Megan's Head

A place where Megan gets off her head.

Month: July 2010 (Page 2 of 3)

The Soli Story

I’m sure it’s mostly old news by now that Soli Philander was dismissed from 567 Cape Talk a week or two ago. I realised something fishy was happening when Shado Twala seemed to inherit Soli’s slot indefinitely. Although I have read Soli’s heartfelt rhyming explanation for what happened on face book, I don’t profess to having the ins and outs and I certainly haven’t tried to find out the story in more detail or even call out that he was unjustly treated. I just have some thoughts on how corporates just get things so damn wrong sometimes.
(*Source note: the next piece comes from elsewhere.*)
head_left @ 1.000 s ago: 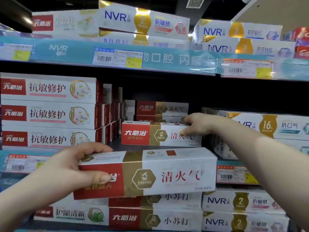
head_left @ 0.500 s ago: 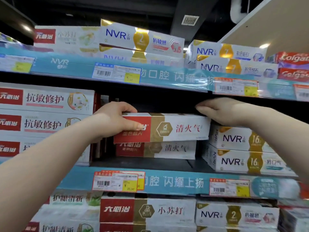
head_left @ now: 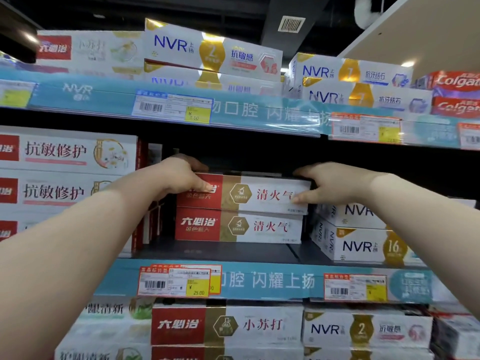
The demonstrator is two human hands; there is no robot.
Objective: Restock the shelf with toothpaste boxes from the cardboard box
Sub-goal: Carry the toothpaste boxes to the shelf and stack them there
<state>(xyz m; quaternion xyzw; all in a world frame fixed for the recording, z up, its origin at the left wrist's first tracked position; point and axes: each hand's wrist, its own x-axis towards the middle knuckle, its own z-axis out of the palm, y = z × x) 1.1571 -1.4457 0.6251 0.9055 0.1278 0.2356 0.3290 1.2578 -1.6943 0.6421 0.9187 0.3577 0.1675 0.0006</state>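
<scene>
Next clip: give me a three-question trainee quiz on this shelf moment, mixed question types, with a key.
1. True or false: the top red-gold-white box sits directly on a matching lower box.
2. Which brand stands immediately right of that stack? A) Colgate B) NVR C) none
3. Fill in: the left hand grips the box's ___ end, while the right hand holds the white end.

Key: 1 true. 2 B, the NVR boxes; the Colgate boxes are on the shelf above. 3 red.
</scene>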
Soli is a transformer. He is able to change the way people think, manipulate people’s ideas and encourage them to do things differently. He is exactly what you want in a public persona; someone who speaks their mind with humour and conviction, and gets people to come along for the ride. Which is exactly why his Taxi Timeout was a genius idea and why he and his show were so completely valuable, both for Cape Talk, and for Cape Town.

Now I am not suggesting that Primedia management and the bigwigs don’t have a case against Soli (although I have no real idea about this) but I am pretty convinced he didn’t do anything outright illegal, like steal or cheat or do stuff that our politicians are so comfortable doing with public funds. I am sure they have very good reasons for dismissing him. It just doesn’t make sense.

I really believe that they needed to make every effort to keep him. They needed to pay him more, bend or break the corporate rules, change how they do things, and negotiate a different scenario to make sure he stayed; because he is who we want on our radio. He does it for us. He was their pot of gold, their valuable asset, their secret weapon (not their only one, I concede, but one of them). And instead of trying to make him and us believe that he is dispensable and replaceable they just needed to eat humble pie, recognise his extraordinary value (which comes with all the difficulties of being a huge, popular, magnetic transformer) and make a plan. But no, they pulled that corporate, contractual, businessspeak bullshit and got rid of him.

I loved Shado as a South Africa’s Got Talent judge, but to fill Soli’s boots on the radio as a talk show host? Aikona sisi. So, during that time slot I’ll listen to one of the few really crap choices we have on FM in Cape Town, as I am sure many Cape Talk listeners will. And that just seems so pointless. Cultivate, support and grow what people value and talent you have 567 (and all other corporates), instead of big sticking them out of there.

Cutie Cosi

It looks like I am starting to get able to go and see theatre without breaking into hives. This is a good sign, people! I went with friends to The Little Theatre last night to watch The Mechanicals‘ (the only rep company in Cape Town) offering of Cosi. I didn’t read the programme very well, and I also forgot to bring one home so there might be horrible gaps in what I am about to write.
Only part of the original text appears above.